Quizás al leer estas líneas, algunos piensen que estos problemas existen también en otras muchas ciudades del mundo. Probablemente. Pero eso, lejos de resultar un consuelo, es un motivo adicional de preocupación. Tal vez se trate de una pandemia universal a la que aún no se presta la atención que merece…

En fin, que dentro de unos minutos debo subirme a mi Toyota y salir a hacer una gestión. Lo que puede traducirse como: me preparo para poner mi vida en riesgo en este Salvaje Oeste motorizado que es Miami. Debo manejar unas dos millas, sumando la ida y la vuelta. Un trayecto breve, pero más que suficiente para coincidir con decenas de potenciales Terminator que se desplazan en motos, automóviles, camionetas, camiones y autobuses. Con el favor de Dios y de todos los santos, espero sobrevivir y regresar a casa, una vez más, sano y salvo. Deséenme suerte.
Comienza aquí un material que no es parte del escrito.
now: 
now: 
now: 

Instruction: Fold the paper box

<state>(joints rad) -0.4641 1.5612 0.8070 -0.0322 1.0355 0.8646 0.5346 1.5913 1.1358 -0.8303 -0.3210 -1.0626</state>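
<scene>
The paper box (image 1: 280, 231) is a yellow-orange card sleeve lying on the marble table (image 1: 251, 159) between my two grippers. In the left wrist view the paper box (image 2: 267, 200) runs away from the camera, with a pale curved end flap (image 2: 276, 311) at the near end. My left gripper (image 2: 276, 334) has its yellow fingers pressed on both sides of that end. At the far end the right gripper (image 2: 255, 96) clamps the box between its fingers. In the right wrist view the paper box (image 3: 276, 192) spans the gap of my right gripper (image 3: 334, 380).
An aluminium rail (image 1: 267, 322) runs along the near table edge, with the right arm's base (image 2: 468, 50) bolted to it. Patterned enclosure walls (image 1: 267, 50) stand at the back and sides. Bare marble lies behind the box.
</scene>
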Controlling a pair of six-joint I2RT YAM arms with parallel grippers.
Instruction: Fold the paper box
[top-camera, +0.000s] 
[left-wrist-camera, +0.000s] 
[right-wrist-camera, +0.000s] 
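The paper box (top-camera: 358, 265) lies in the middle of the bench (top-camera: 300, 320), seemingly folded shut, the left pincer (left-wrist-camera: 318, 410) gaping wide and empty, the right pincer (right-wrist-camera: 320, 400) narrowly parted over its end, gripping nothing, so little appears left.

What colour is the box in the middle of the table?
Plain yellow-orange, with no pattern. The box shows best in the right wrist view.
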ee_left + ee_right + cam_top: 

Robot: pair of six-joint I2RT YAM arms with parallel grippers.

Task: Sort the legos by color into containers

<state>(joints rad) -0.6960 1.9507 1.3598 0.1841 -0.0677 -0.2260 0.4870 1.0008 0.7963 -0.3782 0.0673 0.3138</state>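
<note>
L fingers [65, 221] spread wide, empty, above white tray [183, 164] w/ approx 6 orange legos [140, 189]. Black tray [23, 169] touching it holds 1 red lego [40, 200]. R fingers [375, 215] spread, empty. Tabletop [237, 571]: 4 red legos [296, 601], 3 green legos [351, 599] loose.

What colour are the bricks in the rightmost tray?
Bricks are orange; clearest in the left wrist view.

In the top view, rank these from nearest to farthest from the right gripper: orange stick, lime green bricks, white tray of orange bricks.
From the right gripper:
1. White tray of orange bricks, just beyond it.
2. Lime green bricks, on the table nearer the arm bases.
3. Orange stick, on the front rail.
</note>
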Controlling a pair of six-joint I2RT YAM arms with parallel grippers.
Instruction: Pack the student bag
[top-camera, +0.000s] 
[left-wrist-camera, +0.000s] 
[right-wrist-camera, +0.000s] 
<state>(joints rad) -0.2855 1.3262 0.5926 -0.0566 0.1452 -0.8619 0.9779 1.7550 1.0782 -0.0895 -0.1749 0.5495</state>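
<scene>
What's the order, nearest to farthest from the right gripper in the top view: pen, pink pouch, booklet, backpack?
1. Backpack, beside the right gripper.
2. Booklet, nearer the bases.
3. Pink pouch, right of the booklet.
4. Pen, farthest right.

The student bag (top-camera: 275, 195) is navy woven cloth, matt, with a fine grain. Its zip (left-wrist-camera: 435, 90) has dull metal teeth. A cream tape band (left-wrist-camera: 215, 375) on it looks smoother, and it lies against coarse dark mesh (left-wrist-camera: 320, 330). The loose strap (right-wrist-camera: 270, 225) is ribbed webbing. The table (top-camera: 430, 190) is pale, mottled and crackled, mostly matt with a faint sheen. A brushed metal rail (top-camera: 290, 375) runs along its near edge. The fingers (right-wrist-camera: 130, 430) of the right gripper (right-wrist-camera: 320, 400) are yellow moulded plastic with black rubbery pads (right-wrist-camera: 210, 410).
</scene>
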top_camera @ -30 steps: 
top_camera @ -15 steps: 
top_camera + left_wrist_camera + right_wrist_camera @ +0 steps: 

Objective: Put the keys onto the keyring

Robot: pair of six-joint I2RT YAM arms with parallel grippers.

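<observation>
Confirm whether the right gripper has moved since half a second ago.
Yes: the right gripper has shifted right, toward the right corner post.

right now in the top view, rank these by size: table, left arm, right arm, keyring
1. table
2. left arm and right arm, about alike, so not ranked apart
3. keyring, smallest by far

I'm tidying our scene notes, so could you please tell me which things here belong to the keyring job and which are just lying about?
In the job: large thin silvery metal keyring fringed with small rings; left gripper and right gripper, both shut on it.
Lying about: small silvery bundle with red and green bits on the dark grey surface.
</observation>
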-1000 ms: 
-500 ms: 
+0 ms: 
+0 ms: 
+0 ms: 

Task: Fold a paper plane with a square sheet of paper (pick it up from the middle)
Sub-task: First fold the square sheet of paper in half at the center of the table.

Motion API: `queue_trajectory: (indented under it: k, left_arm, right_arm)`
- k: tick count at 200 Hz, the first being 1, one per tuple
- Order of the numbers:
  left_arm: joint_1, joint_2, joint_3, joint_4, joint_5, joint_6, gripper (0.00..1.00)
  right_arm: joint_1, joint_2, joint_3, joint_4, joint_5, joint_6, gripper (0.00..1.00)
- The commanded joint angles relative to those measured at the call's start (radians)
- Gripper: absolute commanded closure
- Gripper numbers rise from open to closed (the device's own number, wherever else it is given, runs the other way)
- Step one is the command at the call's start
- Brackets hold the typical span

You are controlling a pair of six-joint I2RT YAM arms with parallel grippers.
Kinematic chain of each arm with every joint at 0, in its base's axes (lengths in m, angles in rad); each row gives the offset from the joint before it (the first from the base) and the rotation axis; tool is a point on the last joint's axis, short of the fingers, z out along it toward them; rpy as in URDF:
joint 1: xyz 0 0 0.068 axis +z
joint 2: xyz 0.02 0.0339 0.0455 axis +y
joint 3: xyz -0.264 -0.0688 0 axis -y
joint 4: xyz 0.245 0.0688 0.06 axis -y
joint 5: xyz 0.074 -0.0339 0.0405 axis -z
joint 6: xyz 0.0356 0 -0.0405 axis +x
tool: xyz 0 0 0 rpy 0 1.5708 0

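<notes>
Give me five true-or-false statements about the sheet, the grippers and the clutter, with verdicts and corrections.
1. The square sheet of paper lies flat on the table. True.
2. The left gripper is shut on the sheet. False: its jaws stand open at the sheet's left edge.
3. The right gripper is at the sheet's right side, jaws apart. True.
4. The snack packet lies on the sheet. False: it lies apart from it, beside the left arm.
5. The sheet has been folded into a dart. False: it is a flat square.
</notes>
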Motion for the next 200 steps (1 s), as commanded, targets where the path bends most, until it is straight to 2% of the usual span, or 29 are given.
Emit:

4 thoughts on “El Salvaje Oeste motorizado

  1. Eso de “nacer de nuevo” me parece la mejor solución. Ay, AO, todo el salvaje oeste asalta mi automovil cuando no tengo más remedio que conducir, nada, que frente al timón levanto las manos y me rindo. Las calles ganan, y como soy agorofobica, estoy a salvo. Gracias por hacernos pensar.

  2. Querido escritor, toda la suerte del mundo, ya que quiero seguir disfrutando de sus comentarios tan contingentes. De paso le sugiero que se compre un casco de seguridad y todos los implementos considerados a la hora de conducir una moto, para mayor seguridad, digo yo.
    Bromas aparte, es una pena y esto no es sino el fiel reflejo de la educación que desarrollamos en el convivir diario, donde impera la ley del más fuerte, ¿qué podemos hacer’, ¿nacer de nuevo?.
    Siento que ha dado el pie inicial, pues la única forma de que quienes tengan que hacerse cargo de la situación tomen conciencia de la situación, es a través de la manifestación pública de los ciudadanos de los problemas que les tocan.